Why winning really isn’t everything.

With competition season looming, I just wanted to write a short post about the meaning of competing. Obviously for those of you lucky enough to be in the rosettes every time you compete, there’s not much to say – that’s great! But for those of us who aren’t, it really really is not the end of the road. I love competing and I don’t always get placed, especially in show jumping – the classes are enormous and intimidating and I can never quite get the speed to be in with a chance. But it doesn’t matter, I just love doing it. Of course I’d love to win – we all would, but honestly – the only person you should really be competing against in these things, is yourself.

That’s how to keep up your spirits, and that’s what it’s all about. Yes, aim high. Yes, aim to improve and get better. If you scored 60% in your dressage test last time, make it your aim to score 61% or high this time. If you went for speed show jumping the other week and knocked a pole, try and aim for a clear but focus more on the quality of your canter and the overall picture. There’s always reasons to keep going, and no body suddenly gets placed all the time at the drop of a hat. It takes work, time and determination.

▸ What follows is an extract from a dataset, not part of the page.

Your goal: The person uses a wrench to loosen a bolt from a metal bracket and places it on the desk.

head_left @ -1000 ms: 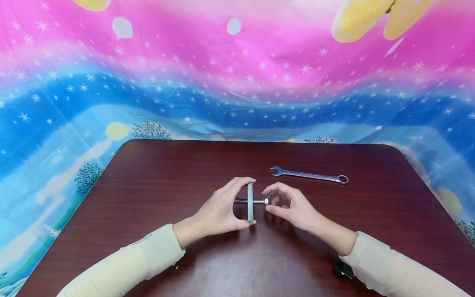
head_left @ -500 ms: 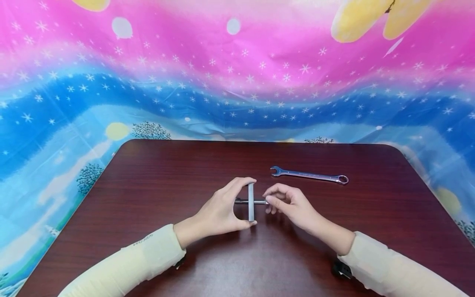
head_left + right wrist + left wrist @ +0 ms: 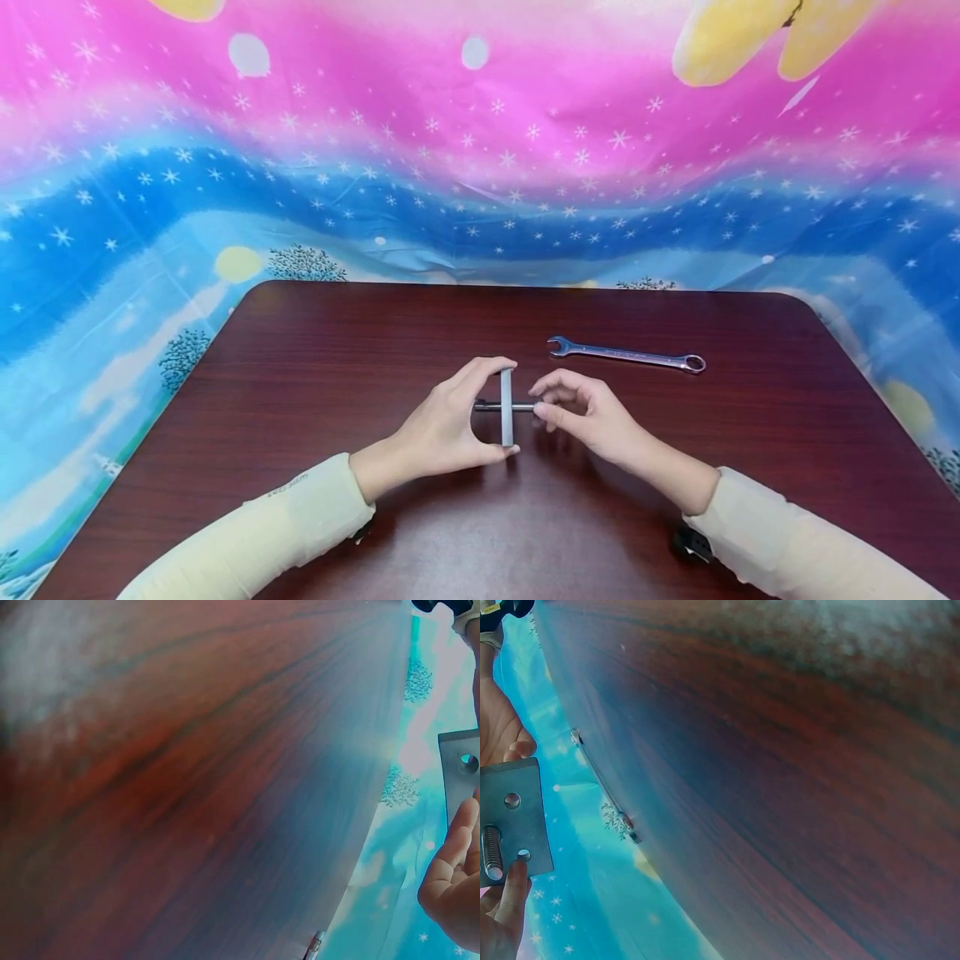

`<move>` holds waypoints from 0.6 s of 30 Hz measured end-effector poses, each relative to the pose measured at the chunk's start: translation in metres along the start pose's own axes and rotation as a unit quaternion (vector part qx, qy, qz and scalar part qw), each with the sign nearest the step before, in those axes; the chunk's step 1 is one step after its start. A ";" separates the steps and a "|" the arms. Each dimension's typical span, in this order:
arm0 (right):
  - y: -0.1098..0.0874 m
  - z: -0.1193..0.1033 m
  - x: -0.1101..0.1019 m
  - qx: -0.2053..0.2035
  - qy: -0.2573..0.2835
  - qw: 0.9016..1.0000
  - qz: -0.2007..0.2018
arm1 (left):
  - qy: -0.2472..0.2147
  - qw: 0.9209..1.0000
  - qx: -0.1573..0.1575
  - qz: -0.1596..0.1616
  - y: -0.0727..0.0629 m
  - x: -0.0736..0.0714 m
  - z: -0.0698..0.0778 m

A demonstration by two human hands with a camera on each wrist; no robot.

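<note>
Grip: left hand [image 3: 438, 423] clamped on plate's opposite edges; right hand [image 3: 592, 418] pinches bolt's right end.
Wrench [image 3: 626, 354]: beyond plate, rightward, untouched.
Plate [image 3: 507, 429]: between hands.
Bolt [image 3: 522, 407]: through plate, protruding both sides; insertion looks done, seating judged unfinished.
Holes [image 3: 511, 801]: two in plate, bare.

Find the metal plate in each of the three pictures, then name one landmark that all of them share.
Head: metal plate near the middle, edge-on, held by the left hand.
Left wrist: metal plate at the left edge, broad face showing, bolt sticking out.
Right wrist: metal plate at the right edge, cut off, partly behind the right hand.
Shared landmark: the brown table.
</note>
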State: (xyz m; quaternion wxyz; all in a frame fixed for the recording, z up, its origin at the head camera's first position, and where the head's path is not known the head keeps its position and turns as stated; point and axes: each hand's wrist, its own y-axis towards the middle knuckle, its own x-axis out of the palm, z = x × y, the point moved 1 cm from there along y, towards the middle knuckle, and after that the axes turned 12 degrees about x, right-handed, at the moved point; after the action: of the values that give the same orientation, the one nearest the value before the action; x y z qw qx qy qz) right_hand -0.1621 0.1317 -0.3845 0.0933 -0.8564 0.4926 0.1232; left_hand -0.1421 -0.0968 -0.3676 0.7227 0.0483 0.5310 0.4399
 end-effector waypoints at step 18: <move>-0.002 -0.001 0.002 -0.014 -0.039 0.999 0.002 | -0.002 1.000 0.001 0.012 -0.001 -0.002 -0.004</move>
State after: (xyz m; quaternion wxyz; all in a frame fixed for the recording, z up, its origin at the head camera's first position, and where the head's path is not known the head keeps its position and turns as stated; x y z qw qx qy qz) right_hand -0.1595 0.1308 -0.3840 0.1000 -0.8513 0.4883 0.1636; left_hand -0.1451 -0.1002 -0.3688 0.7181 0.0565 0.5296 0.4479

My instructor also told me something that inspired me today, and that was:

“I don’t tend to win on my horses, I just move up.”

By this she means that she does enough to qualify, or does the best she needs to in order to move up to the next level without bothering to stick around for a red rosette. This, in my opinion, is far more rewarding and impressive than always winning at something you know you can do. If you don’t ever push yourself where’s the challenge? Often people ask what level you compete at, but they don’t tend to then say “how often do you win?” I mean, going to the extreme – I could compete in a medium advanced dressage test and get 30%, but still truthfully tell people that I compete at that level. Clearly that’s to the extreme, but why always get placed in intro and prelim week after week, when you could be scoring decent if not great scores at novice or elementary? Progress is key.

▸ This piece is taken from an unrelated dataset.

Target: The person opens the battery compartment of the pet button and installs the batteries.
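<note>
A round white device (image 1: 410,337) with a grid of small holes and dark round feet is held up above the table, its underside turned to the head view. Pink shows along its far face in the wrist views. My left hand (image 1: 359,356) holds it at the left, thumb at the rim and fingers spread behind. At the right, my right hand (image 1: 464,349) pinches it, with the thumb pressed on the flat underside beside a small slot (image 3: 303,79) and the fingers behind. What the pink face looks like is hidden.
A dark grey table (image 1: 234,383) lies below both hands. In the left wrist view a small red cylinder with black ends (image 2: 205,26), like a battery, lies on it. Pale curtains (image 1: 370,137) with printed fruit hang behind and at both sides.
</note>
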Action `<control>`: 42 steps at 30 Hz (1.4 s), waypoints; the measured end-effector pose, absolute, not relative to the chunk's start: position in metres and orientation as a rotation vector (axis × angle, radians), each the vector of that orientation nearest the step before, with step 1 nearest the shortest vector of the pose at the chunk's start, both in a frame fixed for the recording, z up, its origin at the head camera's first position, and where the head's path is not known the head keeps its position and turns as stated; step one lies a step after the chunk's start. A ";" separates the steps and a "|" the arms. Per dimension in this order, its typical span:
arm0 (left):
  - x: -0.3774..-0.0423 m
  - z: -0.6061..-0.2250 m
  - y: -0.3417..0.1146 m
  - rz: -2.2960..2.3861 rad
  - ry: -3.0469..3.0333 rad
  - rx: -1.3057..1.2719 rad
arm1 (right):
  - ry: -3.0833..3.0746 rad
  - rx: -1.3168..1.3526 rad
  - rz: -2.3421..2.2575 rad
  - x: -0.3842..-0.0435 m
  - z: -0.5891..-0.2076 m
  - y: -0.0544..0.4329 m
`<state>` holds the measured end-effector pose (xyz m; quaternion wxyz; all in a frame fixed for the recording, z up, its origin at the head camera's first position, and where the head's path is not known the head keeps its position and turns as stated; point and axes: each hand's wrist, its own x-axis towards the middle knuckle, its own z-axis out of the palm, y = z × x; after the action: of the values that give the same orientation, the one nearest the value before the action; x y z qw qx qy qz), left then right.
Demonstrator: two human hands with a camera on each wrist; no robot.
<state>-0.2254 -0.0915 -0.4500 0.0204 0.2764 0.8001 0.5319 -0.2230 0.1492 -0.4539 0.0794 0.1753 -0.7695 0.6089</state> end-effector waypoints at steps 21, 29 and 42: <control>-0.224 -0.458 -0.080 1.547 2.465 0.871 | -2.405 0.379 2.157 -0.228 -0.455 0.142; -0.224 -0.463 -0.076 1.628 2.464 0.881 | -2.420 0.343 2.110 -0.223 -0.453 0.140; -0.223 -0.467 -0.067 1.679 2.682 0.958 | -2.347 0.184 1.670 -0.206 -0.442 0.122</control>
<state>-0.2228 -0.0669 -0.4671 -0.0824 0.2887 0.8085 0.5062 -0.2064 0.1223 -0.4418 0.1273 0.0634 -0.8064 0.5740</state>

This is why having goals is so important. It keeps you on track for improvement – on track for progression. My goal is to compete at BE90 this year, and BE100 next year. I know I’m not a professional in any way, but my goal is not to win at BE90, it’s just to do it (sucessfully – i.e going clear!!). If Yanny goes round a BE90 course clear, or even with one or two faults, I will be over the moon.

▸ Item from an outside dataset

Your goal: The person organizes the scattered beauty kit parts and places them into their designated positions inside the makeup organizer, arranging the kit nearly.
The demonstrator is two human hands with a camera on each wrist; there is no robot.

I think that’s another key thing to remember: compete at a level where, even if you don’t do as well as you’d hoped, just doing/completing it is an achievement. This way competing won’t be such a nerve-racking, intense thing – and you can just enjoy progressing with your horse!

I know I said I’ll keep it short, so I won’t say much more. So if you take anything away from this post, let it be this:

A dressage test lasts four minutes. A show jumping round lasts one minute. Don’t let a few minutes define a lifetime of progress with your horse.

Anything can happen in those minutes – everyone has bad days or can crack under pressure – so just keep trying and you will achieve!